▸ **Task directions**: Return all of the data exactly as written, without the pictures.

[Dataset excerpts]
+ + + + + + +
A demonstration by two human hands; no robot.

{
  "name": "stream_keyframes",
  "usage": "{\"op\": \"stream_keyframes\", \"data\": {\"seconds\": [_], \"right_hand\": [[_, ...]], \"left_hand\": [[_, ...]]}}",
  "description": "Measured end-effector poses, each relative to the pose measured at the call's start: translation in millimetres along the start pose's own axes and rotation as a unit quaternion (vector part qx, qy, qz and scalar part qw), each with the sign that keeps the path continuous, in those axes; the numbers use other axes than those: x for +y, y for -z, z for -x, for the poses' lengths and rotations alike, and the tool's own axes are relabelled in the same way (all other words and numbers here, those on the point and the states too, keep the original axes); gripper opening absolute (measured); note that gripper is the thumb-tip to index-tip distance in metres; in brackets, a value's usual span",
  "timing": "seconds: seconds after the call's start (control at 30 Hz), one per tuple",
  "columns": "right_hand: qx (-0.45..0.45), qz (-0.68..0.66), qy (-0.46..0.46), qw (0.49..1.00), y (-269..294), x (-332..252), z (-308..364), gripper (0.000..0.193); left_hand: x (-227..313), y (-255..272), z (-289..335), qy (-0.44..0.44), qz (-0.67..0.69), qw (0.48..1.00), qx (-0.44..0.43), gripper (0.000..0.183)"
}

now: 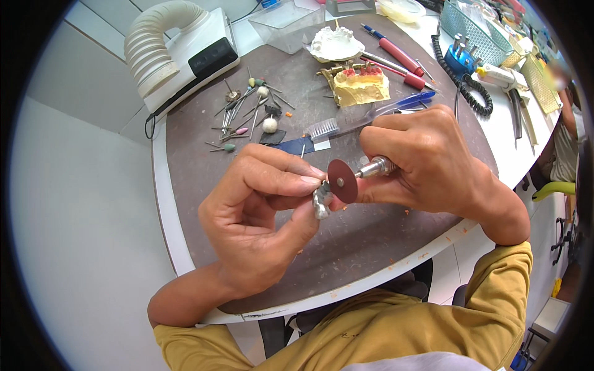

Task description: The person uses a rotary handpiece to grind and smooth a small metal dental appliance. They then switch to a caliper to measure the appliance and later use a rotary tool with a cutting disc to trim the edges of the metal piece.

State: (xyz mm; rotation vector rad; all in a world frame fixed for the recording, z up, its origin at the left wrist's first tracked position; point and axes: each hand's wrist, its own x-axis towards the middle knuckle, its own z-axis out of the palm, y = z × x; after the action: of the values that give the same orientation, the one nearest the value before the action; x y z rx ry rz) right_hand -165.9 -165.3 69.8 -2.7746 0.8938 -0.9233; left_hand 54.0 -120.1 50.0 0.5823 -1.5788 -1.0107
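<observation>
Between thumb and fingertips, my left hand pinches a small silvery metal dental casting with a lumpy, tooth-like lower part. My right hand is wrapped round a metal rotary handpiece that points left. At its tip is a dark red cutting disc, right beside the casting; whether the two touch I cannot tell. Just beyond the hands lie a clear-handled toothbrush and a dark blue strip. Loose burs and polishing points are scattered farther left.
A white suction unit with a ribbed hose stands back left. Behind my hands sit a white plaster model, a yellow jaw model and red-handled tools. A blue bur stand and coiled cord are right. Another person shows at the right edge.
</observation>
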Motion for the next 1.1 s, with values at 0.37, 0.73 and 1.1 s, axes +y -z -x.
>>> {"op": "stream_keyframes", "data": {"seconds": [0.37, 0.73, 1.1], "right_hand": [[0.000, -0.009, -0.002, 1.000, -0.6, 1.4, -0.1, 0.051], [0.000, -0.004, -0.002, 1.000, 0.9, -0.9, -0.7, 0.051], [-0.011, -0.007, -0.009, 1.000, 1.3, -0.5, 0.2, 0.049]], "left_hand": [[-1.0, 0.6, 0.6, -0.004, 0.010, 1.000, -0.004, 0.026], [-0.2, 1.0, 0.3, 0.000, 0.004, 1.000, -0.004, 0.026], [-0.9, 1.0, 0.5, -0.001, 0.004, 1.000, 0.000, 0.025]]}}
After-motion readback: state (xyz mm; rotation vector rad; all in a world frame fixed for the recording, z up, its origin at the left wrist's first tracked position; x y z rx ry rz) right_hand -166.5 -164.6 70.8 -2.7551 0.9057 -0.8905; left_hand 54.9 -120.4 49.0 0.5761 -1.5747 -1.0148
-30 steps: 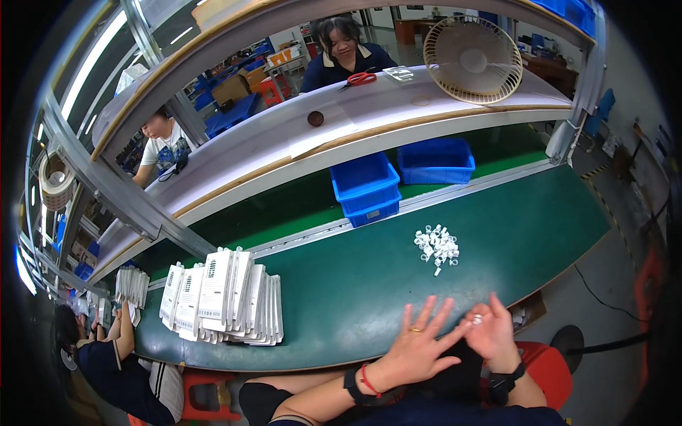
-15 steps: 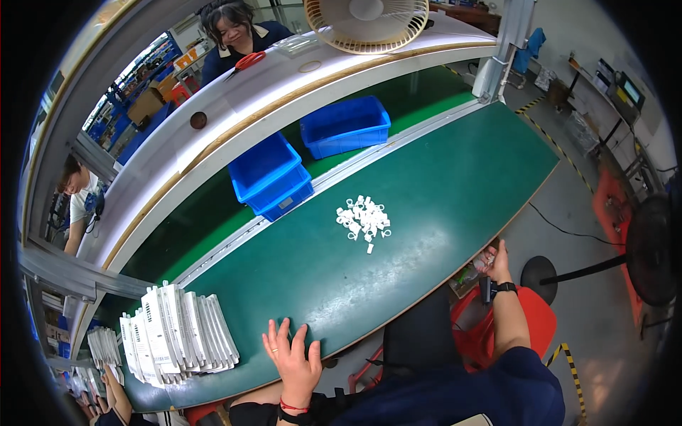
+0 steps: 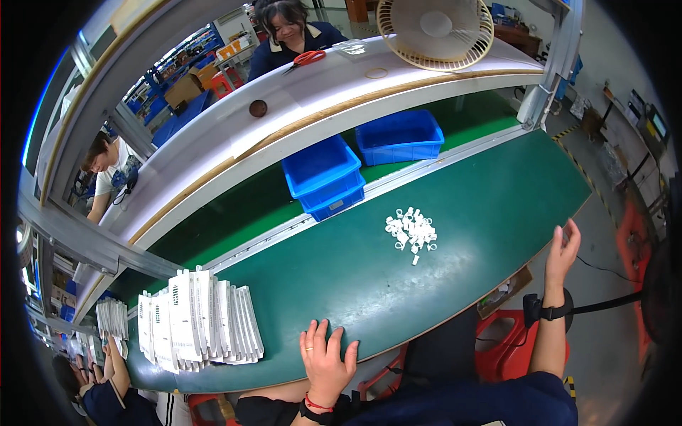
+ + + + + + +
▸ **Task result**:
A demonstration by two human hands; no robot.

{
  "name": "stream_keyframes",
  "usage": "{\"op\": \"stream_keyframes\", \"data\": {\"seconds\": [_], \"right_hand\": [[_, ...]], \"left_hand\": [[_, ...]]}}",
  "description": "Measured end-effector poses, each relative to the pose measured at the call's start: translation in millimetres along the start pose's own axes and rotation as a unit quaternion (vector part qx, qy, qz and scalar part qw), each with the sign that keeps the path continuous, in those axes; the numbers use other axes than those: x for +y, y for -z, z for -x, for the poses' lengths and rotations alike, and the tool's own axes are relabelled in the same way (all other words and numbers here, those on the point and the states too, keep the original axes); gripper opening absolute (measured); note that gripper is the thumb-tip to index-tip distance in metres; in brackets, a value's usual span",
  "timing": "seconds: seconds after the call's start (control at 30 Hz), one per tuple",
  "columns": "right_hand: qx (-0.45..0.45), qz (-0.68..0.66), qy (-0.46..0.46), qw (0.49..1.00), y (-269..294), x (-332..252), z (-308..364), gripper (0.000..0.193); left_hand: x (-227..313), y (-255..272), z (-289..335), qy (-0.44..0.44), qz (-0.67..0.69), qw (0.48..1.00), qx (-0.44..0.43), gripper (0.000..0.183)"
}

now: 

Task description: The person uses a rotary handpiece to grind and smooth a small metal dental appliance. They then switch to a caliper to measure the appliance and later use a rotary tool with a cutting disc to trim the edges of the metal piece.

State: (xyz mm; rotation vector rad; all in a world frame fixed for the recording, z up, its origin at the left wrist's first tracked position; point and axes: each hand's wrist, its own x-axis towards the middle knuckle, its own z-axis out of the palm, y = z × x; after the action: of the values that give the same orientation, the one nearest the value before the action; x y z rx ry rz) right_hand -165.9 -165.3 69.8 -2.7746 0.8938 -0.9233; left_hand 54.0 -120.1 50.0 0.5823 -1.5788 -1.0107
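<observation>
Between thumb and fingertips, my left hand pinches a small silvery metal dental casting with a lumpy, tooth-like lower part. My right hand is wrapped round a metal rotary handpiece that points left. At its tip is a dark red cutting disc, right beside the casting; whether the two touch I cannot tell. Just beyond the hands lie a clear-handled toothbrush and a dark blue strip. Loose burs and polishing points are scattered farther left.
A white suction unit with a ribbed hose stands back left. Behind my hands sit a white plaster model, a yellow jaw model and red-handled tools. A blue bur stand and coiled cord are right. Another person shows at the right edge.
</observation>
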Motion for the next 1.1 s, with values at 0.37, 0.73 and 1.1 s, axes +y -z -x.
>>> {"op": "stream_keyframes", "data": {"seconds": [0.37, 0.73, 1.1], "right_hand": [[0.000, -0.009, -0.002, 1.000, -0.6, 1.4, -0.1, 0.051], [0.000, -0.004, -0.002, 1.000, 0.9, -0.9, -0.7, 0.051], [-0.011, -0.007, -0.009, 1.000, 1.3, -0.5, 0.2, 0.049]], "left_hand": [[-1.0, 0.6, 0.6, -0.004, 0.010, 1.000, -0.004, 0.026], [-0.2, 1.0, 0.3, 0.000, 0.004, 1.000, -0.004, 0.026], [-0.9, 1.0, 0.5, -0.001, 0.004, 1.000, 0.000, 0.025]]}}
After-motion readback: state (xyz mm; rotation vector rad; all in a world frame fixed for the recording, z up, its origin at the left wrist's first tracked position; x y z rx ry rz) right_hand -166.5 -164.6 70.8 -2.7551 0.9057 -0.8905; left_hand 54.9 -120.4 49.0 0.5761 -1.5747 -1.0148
-30 steps: 
-15 steps: 
+0 steps: 

The exercise requires nothing more.